Battle of Kiev 1943 – The Czechoslovak Assault
With Lucas Watson

On the 3rd of November 1943 the attack on the German defensive line on the Dnepr river began, and with it the liberation of Western Ukraine. The 7th was the anniversary of the Bolshevik revolution and Stalin wanted the city of Kiev back in Soviet hands by that date, liberated from the German occupation which had reduced its pre-war population by 80% over two years thanks to the SS.

By the 5th November Soviet forces reached the city and moved in. One of the units participating was the 1st Czechoslovak Independent Brigade, the Soviet backed and armed unit representing the Czechoslovak government in exile. Formed in 1942 as a single infantry battalion the unit had seen battle, by personal request of its officers, at Kharkov in March 1943 and after proving itself was expanded to the size of a brigade including two infantry and one tank battalion but lacking in anti-tank and field guns

The brigade was equipped differently to normal Soviet units and pushed into the city as part of 38th Army. The unit fought all through the day, its objectives being the factory buildings of “Bolshevik”, the zoo area and then later the station and bridge over the Dnepr at Kiev railway station 1. It was a day of fierce fighting for the Brigade, made up of Czechs, Slovaks, Jews and a majority of Rusyn Ukrainians, who fought hard to secure the city by 02.00 on the 6th November against battered and depleted, but tenacious, German infantry forces of 68th and 88th Infantry Divisions. The 88th led by general Roth who would himself become a casualty.

Battle of Kiev 1943

Battle of Kiev 1943

The battle of Kiev saw 2 depleted German infantry divisions attempting to hold off several corps from the Soviet 38th Army. Included in this attacking force was the 1st Czechoslovak Independent Brigade, the Soviet armed unit representing the Czechoslovak government in exile. In the first rules pack you will find our take on this unique unit with special rules based on their history as well as rules for the embattled defenders and the city itself. For example, the Rusyn Ukrainian members of the Czechoslovak brigade fighting hard for their homeland with an improved ‘Follow Me’ tactics roll.

Army Suggestions:
Soviets –
The 1st Czechoslovak Independent Brigade had a glut of automatic and semiautomatic infantry weapons making its platoons some of the best equipped in the Red Army at the time. Despite this they dearly lacked anti-tank guns, mortars and artillery which were only provided by Soviet support units. Units were also depleted after Kharkov and the relentless pursuit of German forces since victory at Kursk.

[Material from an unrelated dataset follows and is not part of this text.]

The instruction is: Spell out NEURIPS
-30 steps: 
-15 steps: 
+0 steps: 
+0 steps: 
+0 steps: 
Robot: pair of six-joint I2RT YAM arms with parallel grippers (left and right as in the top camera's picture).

As a result, I recommend using the Hero Motor Rifle Battalion or the Reconnaissance Company (without cars or half-tracks) as the basis for you force. However, do not include any of the within formation mortars or anti-tank guns, leaving those for support slots.

For armour the brigade was supported by 10 T-34s to attack the factory area and 10 T-70s to attack the zoo area. A unit of either would be a great realistic support choice when playing this scenario and help deal with the lack of anti-tank.

Germans –
The Germans have a bit more freedom with their force selection though it should certainly be based on a grenadier company or the Africa rifles as I will discuss below.

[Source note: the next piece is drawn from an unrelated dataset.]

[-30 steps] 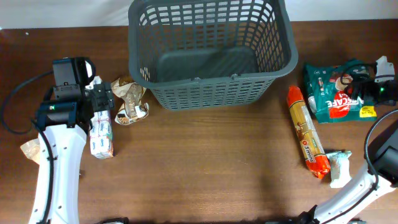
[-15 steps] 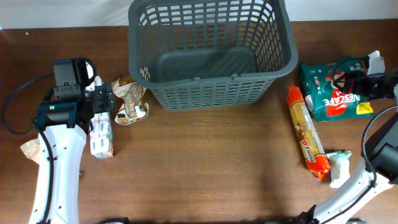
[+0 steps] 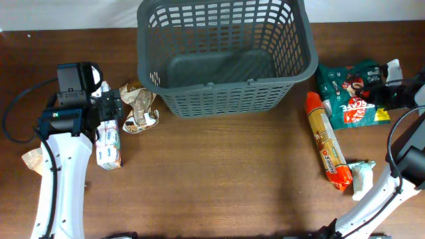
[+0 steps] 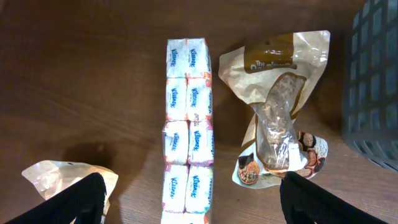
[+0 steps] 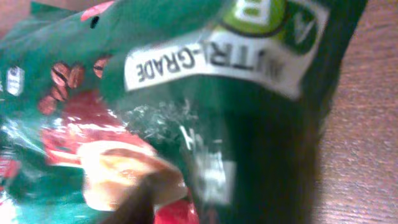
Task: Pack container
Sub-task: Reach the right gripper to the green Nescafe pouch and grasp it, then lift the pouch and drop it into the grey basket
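The container (image 3: 226, 101), a big dark grey lattice basket, stands empty at the table's far centre. At the far right, my right gripper (image 3: 383, 90) is shut on a green coffee bag (image 3: 348, 94), which lies tilted just right of the basket. That bag (image 5: 155, 93) fills the right wrist view in a blur and hides the fingers. On the left, my left gripper (image 3: 108, 110) stands open above a long white tissue pack (image 4: 186, 124), one finger on each side of its near end and nothing between the pads.
A clear brown snack bag (image 3: 139, 110) lies between the tissue pack (image 3: 108, 147) and the basket. An orange spaghetti pack (image 3: 327, 143) and a small white packet (image 3: 362, 179) lie at the right. A crumpled beige wrapper (image 3: 31, 160) sits at the left edge.
My right gripper has closed on the coffee bag, and gripper and bag have shifted left towards the basket, the bag tilting. The left arm has not moved.
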### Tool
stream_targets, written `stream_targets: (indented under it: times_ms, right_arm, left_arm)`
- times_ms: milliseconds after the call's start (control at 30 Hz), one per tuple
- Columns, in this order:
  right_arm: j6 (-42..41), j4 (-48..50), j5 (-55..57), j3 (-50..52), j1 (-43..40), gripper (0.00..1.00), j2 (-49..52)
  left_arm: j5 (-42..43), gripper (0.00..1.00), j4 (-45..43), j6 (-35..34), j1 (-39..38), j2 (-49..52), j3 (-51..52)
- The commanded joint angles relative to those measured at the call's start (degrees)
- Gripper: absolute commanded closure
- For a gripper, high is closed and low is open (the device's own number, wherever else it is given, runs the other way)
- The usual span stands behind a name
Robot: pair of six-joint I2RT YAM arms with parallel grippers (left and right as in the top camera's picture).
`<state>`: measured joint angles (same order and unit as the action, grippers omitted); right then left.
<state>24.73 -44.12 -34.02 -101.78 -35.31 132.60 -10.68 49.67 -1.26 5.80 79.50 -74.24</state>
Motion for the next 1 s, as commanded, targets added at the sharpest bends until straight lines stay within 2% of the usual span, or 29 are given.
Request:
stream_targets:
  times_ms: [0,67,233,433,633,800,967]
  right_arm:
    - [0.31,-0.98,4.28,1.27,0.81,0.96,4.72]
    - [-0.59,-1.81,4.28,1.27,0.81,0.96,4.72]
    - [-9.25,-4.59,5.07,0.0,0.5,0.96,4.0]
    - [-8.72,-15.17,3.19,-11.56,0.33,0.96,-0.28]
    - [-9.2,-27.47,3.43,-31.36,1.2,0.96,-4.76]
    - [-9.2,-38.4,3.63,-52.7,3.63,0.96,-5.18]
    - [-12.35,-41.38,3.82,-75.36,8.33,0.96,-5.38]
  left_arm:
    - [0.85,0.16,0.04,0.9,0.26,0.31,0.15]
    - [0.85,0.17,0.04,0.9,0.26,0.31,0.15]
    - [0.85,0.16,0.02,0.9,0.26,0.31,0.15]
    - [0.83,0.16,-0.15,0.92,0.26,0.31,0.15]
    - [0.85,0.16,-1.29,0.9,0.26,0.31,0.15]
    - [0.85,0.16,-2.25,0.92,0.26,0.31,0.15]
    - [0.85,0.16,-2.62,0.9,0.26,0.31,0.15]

Army group South was battered and stunned after Kursk. The German units were often exhausted and heavily depleted towards the close of 1943 as Army Group South had suffered 200,000 wounded in the retreat to the Dnepr and lost many tanks. For example, what was left of 6th Army had no more than 25 active tanks and assault guns at the time of the battle for Kiev.

To represent these units stretched to breaking point I recommend taking the smallest platoons possible, though still administer heavy weapons. To this end it would be historical even to use the Africa Rifle Company with its very small platoons, though of course all support should be from either Iron Cross or Ghost panzers and not Afrika Corps. For tank support I would use no more than one unit of armour in the entire army, as the vast majority of it was outside the city.

Roll on the chart below to determine which mission to play. Recommended forces are between 50 and 110 points. Apply the special rules below to get the real flavour of the battle and the units involved. The Soviet side is recommended as attacker.

1-2: The House (Enemy at the Gates)

3-4: The Boulevard (Iron Cross)

5-6: The Square (Enemy at the Gates)

Additional Special Rules:

Eager officers:
Despite political opposition from the Czechoslovak government in exile in London the men of the 1st Independent Brigade were eager to join the fight. Thanks to a personal letter to Stalin they had their wish and saw battle at Kharkov before their second major engagement at Kiev.

The Soviet battalion or company HQ unit always takes the Tenacity Command Card.

Rusyn members:
During its growth after Kharkov the 1st Independent Brigade swelled its ranks with Rusyn Ukrainians released from the gulags. Hailing from the Carpathians in an area crossing Poland, Slovakia and Ukraine these men were to fight hard on the road to their homeland with Kiev being a key part of liberation.

Soviet infantry units reduce the number required to pass Follow Me orders by 1.

The Dnepr is breached:
Despite some strong defensive positions over the Dnepr in Kiev itself, Soviet forces in both the North and South had managed to create bridgeheads and threaten the envelopment of Army Group South. The river was no longer the full extent of German lines and clinging to it could only offer a temporary defence.

German support units do not benefit from the “Third Reich” rule this game, instead using their base motivation for Last Stand rolls.

Reminiscent of Stalingrad:
The fighting in the city proper reminded both sides of the furious clash in Stalingrad a year previous. With the knowledge of that campaign the Germans offered stiff house to house resistance, as their Soviet counterparts had back in 1942.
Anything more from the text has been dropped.